Chronic heartburn and dysphagia to liquids and solids are common symptoms associated with scleroderma.
Chest pain and intermittent dysphagia to solids and liquids are common symptoms of diffuse esophageal spasm.
The part of the case history describing the circumstances surrounding the patient’s primary reason for the visit is called the:
a. family history
b. history of present illness
c. personal and social history
d. past medical history
b. history of the present illness
The history of present illness is the part of the case history where the interviewer follows a step-by-step process detailing the circumstances of the patient’s chief complaint that prompted the visit.
When conducting a case history, what is the most risky type of question that the interviewer can ask?
a. open-ended question
b. direct question
c. clarifying question
d. leading question
d. leading question
Leading questions are the most risky to ask because by their format they limit the response of the patient to what he or she thinks the interviewer wants to know and does not allow the patient to elaborate, giving more detail.
Which of the following is the preferred way of inquiring about precipitating factors of a patient’s chest pain?
a. “What brings on your chest pain?”
b. “What types of activities cause your chest pain?”
c. “Is your chest pain caused by walking rapidly?”
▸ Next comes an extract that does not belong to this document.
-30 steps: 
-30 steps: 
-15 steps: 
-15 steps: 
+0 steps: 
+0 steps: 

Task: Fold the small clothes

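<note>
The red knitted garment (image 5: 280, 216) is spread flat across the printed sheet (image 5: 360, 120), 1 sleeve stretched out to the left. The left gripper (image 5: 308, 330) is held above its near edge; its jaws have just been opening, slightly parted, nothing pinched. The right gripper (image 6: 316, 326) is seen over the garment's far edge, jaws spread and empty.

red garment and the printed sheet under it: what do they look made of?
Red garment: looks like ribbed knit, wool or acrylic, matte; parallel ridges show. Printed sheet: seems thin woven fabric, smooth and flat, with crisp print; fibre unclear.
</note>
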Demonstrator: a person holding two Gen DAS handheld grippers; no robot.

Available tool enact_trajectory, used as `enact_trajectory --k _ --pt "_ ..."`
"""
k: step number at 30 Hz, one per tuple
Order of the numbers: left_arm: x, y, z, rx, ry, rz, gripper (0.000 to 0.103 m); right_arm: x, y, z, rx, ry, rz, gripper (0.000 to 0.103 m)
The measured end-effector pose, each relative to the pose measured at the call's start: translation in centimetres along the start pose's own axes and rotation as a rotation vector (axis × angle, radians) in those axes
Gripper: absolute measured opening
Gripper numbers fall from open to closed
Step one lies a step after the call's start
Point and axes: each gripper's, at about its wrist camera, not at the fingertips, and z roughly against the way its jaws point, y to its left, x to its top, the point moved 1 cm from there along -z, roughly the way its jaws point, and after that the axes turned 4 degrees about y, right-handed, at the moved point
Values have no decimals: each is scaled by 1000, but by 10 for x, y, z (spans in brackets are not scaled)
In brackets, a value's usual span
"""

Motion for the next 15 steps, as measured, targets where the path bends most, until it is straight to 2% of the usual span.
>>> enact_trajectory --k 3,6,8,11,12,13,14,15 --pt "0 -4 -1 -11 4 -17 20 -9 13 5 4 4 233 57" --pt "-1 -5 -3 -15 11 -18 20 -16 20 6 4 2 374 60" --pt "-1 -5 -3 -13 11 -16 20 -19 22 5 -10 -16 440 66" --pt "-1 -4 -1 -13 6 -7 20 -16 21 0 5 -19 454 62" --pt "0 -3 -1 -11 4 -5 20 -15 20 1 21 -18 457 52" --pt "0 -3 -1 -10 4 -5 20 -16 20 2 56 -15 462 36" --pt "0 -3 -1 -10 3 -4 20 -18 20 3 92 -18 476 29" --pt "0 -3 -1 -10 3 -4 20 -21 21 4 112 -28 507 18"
d. “Does your chest pain occur with activity or when you are upset?”
a. “What brings on your chest pain?”
Open-ended questions are always preferable to leading questions. Asking about activities, or walking, makes the assumption that these are precipitating factors. Because patients are often eager to please the physician, leading questions may cause a patient to give an answer that is inaccurate.
A patient with joint pain tells you that his father was diagnosed with gout 20 years ago. This information is part of what type of information?
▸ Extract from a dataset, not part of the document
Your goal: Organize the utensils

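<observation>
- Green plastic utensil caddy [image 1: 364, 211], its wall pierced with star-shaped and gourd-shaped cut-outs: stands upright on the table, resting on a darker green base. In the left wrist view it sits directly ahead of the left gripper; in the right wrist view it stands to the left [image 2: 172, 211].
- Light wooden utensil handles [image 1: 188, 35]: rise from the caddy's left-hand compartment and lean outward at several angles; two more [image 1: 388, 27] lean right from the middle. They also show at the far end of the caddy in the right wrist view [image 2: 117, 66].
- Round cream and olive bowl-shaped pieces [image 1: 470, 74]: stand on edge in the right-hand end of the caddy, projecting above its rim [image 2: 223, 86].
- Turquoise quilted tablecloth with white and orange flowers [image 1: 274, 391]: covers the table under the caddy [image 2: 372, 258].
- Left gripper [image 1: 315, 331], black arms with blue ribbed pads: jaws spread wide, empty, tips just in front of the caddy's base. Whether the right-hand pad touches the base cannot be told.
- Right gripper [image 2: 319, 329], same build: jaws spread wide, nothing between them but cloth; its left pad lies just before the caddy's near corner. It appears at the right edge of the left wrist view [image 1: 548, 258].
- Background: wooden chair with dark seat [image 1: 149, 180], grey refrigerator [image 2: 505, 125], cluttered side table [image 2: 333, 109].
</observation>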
a. history of the present complaint
b. review of systems
c. past medical history
d. family history
d. family history
The information provided by the patient is about his father. The history of the present illness, review of systems, and past medical history refer to the patient.
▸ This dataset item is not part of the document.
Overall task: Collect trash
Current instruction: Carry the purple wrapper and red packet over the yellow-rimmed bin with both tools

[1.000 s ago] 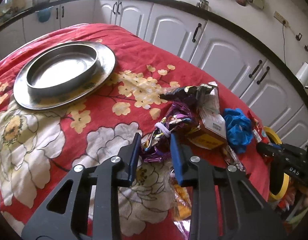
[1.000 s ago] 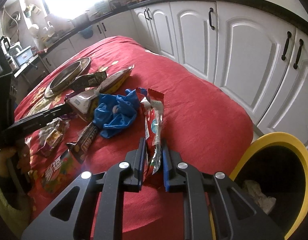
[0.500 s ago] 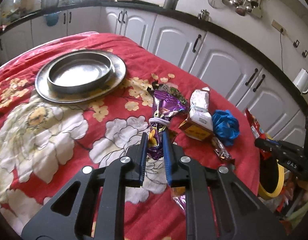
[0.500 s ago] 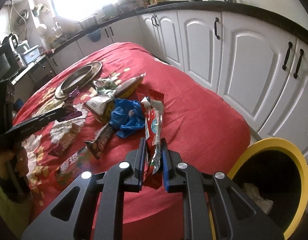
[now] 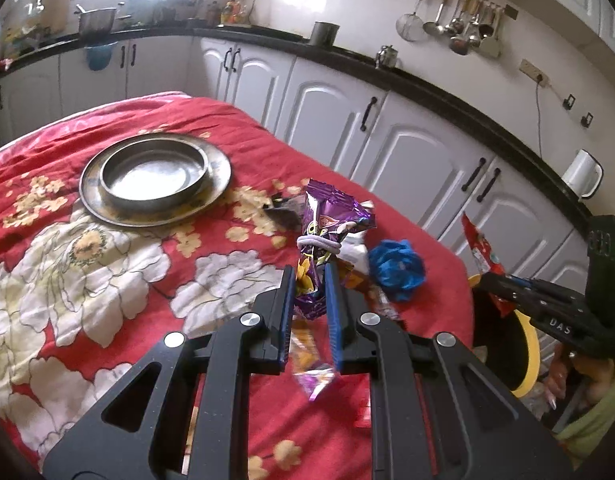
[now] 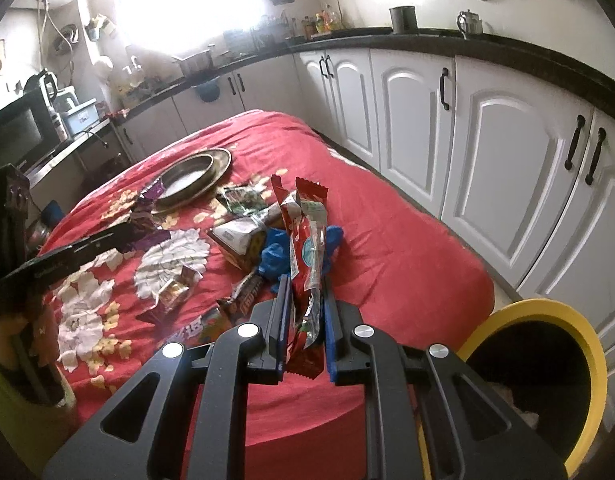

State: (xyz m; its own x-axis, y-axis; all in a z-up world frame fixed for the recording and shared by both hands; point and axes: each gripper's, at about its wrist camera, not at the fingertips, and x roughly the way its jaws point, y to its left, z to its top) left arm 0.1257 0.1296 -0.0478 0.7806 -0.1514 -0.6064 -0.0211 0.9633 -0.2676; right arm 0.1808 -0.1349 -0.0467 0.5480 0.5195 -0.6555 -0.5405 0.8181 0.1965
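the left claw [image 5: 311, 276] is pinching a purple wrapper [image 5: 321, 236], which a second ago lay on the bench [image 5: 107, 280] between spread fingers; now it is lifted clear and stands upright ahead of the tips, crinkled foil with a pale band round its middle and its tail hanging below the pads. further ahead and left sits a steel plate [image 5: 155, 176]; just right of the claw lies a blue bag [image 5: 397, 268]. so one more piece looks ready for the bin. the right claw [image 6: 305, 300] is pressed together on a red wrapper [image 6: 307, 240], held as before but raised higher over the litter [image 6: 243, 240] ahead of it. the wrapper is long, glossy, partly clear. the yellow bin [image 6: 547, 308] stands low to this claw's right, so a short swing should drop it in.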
Which of the following best describes objectivity when interviewing a patient?
a. multiple interviewers would obtain a reasonable similar history
b. the physician accurately understands and interprets the patient’s history
c. the interviewer sets aside preconceived conclusions about the patient
d. the physician is able to determine the diagnosis from the history
c. the interviewer sets aside preconceived conclusions about the patient
* Objectivity* is the physician’s skill at allowing the patient to speak without making hasty value judgments about the patient or to reach preconceived conclusions about what is wrong with the patient; the physician allows the evidence (what the patient says and how the patient behaves) to speak for itself as much as possible.
Choice “a” is an example of reliability, and “b” is an example of precision.
Which of the following is the definition of respect during a patient interview?
a. the physician behaves naturally, that is, “being herself”
b. the physician accepts the patient as he is without judgment
c. the physician understands the patient’s complaint
d. the physician feels sorry for the patient’s suffering
b. the physician accepts the patient as he is without judgment
* Respect* is generally defined as accepting people as they are, even if the patient’s values and world views differ from those of the physician.
Choice “a” is the definition of genuineness, “c” is the definition of empathy, and “d” defines sympathy.